Engineering Contradictions & Design Principles
Engineering Contradiction Analysis
1Measurement precision
If traditional numerical weather prediction models are used for wind resource forecasting, then the forecasting system is simple to operate, but the forecast accuracy is insufficient for high-value power output commitments
Solution Approach 1:
The patent implements a feedback mechanism where actual wind speed measurements from the wind farm are continuously fed back to adjust and calibrate the numerical weather prediction model. This allows the model to learn from real-world data and improve its predictions over time, resolving the contradiction by enhancing accuracy through adaptive feedback without requiring a complete system overhaul
Solution Approach 2:
The patent changes key parameters of the forecasting system by incorporating real-time wind speed measurements from multiple wind turbines and using these to dynamically adjust turbulence parameterization.
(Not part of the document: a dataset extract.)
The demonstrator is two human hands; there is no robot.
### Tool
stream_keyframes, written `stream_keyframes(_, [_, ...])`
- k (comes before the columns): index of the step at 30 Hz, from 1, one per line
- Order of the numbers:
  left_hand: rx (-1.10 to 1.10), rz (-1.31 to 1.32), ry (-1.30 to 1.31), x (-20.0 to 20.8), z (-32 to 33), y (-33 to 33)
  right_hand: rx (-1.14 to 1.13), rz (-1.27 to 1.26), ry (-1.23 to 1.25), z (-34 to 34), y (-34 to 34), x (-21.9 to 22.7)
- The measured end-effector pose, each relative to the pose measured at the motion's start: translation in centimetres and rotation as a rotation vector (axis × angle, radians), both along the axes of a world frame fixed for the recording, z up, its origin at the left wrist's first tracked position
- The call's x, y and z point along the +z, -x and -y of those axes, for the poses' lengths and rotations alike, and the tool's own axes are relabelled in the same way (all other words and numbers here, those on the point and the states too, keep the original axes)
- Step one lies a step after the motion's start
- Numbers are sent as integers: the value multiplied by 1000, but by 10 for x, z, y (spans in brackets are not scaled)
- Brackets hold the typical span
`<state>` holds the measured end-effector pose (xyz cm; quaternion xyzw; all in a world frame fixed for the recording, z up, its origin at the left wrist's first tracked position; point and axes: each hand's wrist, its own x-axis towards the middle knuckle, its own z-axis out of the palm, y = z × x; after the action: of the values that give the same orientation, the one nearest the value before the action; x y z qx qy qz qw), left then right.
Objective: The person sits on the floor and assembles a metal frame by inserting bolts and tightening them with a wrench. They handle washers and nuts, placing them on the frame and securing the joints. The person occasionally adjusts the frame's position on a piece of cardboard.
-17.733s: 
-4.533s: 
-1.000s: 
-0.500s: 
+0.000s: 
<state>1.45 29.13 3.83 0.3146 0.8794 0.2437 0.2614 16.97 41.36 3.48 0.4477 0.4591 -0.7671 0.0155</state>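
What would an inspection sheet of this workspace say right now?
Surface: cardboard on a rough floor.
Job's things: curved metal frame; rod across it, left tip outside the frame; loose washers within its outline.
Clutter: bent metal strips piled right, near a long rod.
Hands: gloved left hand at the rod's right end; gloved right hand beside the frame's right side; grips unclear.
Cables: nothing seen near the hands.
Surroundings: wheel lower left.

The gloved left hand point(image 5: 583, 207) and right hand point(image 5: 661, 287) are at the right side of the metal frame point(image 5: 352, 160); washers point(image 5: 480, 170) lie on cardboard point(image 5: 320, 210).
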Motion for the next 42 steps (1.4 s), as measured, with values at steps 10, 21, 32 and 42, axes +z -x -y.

This transforms the static NWP model into a dynamic system that adapts to actual conditions, improving forecast accuracy while maintaining the underlying model structure
2Measurement precision
If high-resolution numerical weather prediction with turbulence parameterization is implemented, then forecast accuracy improves, but computational complexity and data processing requirements increase
Solution Approach 1:
The patent makes the wind turbines serve multiple functions: they generate electricity and simultaneously act as distributed measurement instruments for wind speed monitoring. This multi-functionality provides the necessary data for high-resolution turbulence parameterization without requiring separate dedicated measurement infrastructure, thus improving accuracy while managing complexity
Solution Approach 2:
The wind farm itself provides the measurement data needed for forecasting by using its operational wind turbines as sensors. The system serves its own forecasting needs through the measurements already being taken for power generation, eliminating the need for external measurement systems and reducing overall system complexity
3Measurement precision
If wind speed measurements from multiple wind turbines are collected and combined, then turbulence description precision improves, but data processing and model calibration complexity increases
Solution Approach 1:
The patent segments the wind farm into multiple measurement points at different locations and heights, with each wind turbine providing localized wind speed data. This segmentation allows for detailed spatial characterization of turbulence patterns while maintaining manageable data processing through distributed measurement
4Measurement precision
If continuous real-time wind speed measurements are taken at hub height from multiple turbines, then forecast quality improves, but measurement and data collection infrastructure complexity increases
Solution Approach 1:
The wind turbines perform dual functions as both power generation devices and wind speed measurement instruments. The anemometers already installed on the turbines for operational control are utilized for forecasting purposes, eliminating the need for separate measurement infrastructure and reducing overall system complexity while maintaining high measurement precision
Data Source
AI summary
A method and an arrangement for a forecast of wind-resources of a wind-farm are provided. The forecast is done by a numerical weather-prediction-tool, the weather-prediction-tool using a long-term data-set of meteorological data. The data are related to the location of the wind-farm. A wind-speed measurement is done by a wind-turbine of the wind-farm to do a parameterization of an atmospheric turbulence. The wind-speed measurement is used to generate a data-stream, which is combined with the data-set of the meteorological data to do the forecast.